Why You’ve Never Heard of the Emerson Typewriter

The Emerson is quite a handsome machine, wouldn’t you say? Rather sleek and modern if you were shopping for a typewriter around the second decade of the twentieth century. It was created by the prolific inventor Richard W. Uhlig (he held more than 500 patents, most of them for typewriters) and were made beginning in 1909 in Momence, Illinois, a town 50 miles south of Chicago.

A three bank, “visible” machine (you can see what you’ve typed while you’re typing it) with a back-space key (not all had them at this time), The Emerson also had an interesting typebar design (they swung across from the side so they’re facing the page). The price was right, too. It was advertised as a $50 machine “that compares in every particular with all the so-called $100 machines.” There was immediate demand for it and everything suggested that Emerson would become a major player in the typewriter revolution of this era.

 

However, the Momence plant was inadequate and time was wasted searching for a new location to build a bigger facility.  For reasons relating mostly to bad planning (the members of Emerson’s management team were champion ditherers), it took many months to find a location to build a much bigger manufacturing plant.

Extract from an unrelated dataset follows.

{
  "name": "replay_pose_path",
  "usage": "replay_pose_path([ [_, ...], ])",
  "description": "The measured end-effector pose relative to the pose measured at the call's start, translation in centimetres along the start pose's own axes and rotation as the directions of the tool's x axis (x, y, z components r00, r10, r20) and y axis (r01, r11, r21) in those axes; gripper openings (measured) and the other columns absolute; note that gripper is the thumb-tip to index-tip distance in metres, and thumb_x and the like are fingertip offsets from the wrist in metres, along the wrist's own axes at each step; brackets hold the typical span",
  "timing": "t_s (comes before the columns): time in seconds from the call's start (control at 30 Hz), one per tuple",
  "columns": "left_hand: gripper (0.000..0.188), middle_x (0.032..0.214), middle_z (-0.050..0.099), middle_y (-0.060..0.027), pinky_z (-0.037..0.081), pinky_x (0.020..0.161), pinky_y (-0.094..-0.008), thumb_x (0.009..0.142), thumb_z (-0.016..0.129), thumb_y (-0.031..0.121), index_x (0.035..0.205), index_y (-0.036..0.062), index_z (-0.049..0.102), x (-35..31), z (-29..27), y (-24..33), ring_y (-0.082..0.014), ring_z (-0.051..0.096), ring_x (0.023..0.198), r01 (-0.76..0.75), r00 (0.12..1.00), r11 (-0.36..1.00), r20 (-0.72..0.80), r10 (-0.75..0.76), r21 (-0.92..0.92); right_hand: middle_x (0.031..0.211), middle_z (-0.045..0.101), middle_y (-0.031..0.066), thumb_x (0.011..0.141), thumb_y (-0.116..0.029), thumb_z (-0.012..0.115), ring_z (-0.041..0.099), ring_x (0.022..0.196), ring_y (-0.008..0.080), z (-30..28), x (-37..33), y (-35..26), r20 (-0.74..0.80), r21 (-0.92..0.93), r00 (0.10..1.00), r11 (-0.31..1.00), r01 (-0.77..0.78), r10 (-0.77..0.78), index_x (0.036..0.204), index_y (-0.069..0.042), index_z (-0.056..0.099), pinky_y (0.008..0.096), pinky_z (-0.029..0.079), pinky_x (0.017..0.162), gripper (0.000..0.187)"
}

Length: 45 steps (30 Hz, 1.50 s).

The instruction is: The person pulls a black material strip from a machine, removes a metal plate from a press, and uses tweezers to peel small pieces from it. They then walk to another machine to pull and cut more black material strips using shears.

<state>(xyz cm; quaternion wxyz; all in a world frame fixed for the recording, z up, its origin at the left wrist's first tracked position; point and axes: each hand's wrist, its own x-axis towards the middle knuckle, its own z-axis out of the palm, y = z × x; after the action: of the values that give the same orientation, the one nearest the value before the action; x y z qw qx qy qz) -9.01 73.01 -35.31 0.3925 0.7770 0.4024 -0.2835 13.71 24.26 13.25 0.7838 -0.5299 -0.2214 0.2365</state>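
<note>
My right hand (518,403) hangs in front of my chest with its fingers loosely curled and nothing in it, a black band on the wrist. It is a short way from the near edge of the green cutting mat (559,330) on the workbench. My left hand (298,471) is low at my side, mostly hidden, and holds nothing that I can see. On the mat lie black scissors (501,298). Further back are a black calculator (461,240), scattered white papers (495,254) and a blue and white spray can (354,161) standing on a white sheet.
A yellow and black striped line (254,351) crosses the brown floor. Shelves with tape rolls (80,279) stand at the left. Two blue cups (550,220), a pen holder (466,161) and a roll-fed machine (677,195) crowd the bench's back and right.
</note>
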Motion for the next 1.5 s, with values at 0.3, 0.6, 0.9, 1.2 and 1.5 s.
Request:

Meanwhile demand far exceeded supply and the business was soon on life support. In 1910 the company was purchased by Richard W. Sears, of the Sears Roebuck & Co. family, who moved the factory to Woodstock, Illinois. His colleague, Alvah C. Roebuck, took over the day-to-day running of the business. At first, the shareholders voted to rename it the Roebuck Typewriter Company, but then the name was changed to Woodstock Typewriter Co. Most of the Emerson-branded machines made in Woodstock are marked “No. 3” until they were all rebranded the “Woodstock.”

Production of the Emerson ended in 1914. The Woodstock continued being produced, under different owners although not in nearly the quantities of the Big Four (Remington, Underwood, Royal, and L.C. Smith), until the 1970s. If you could find an original Emerson today, it would be an antique curiousity, like a candlestick telephone.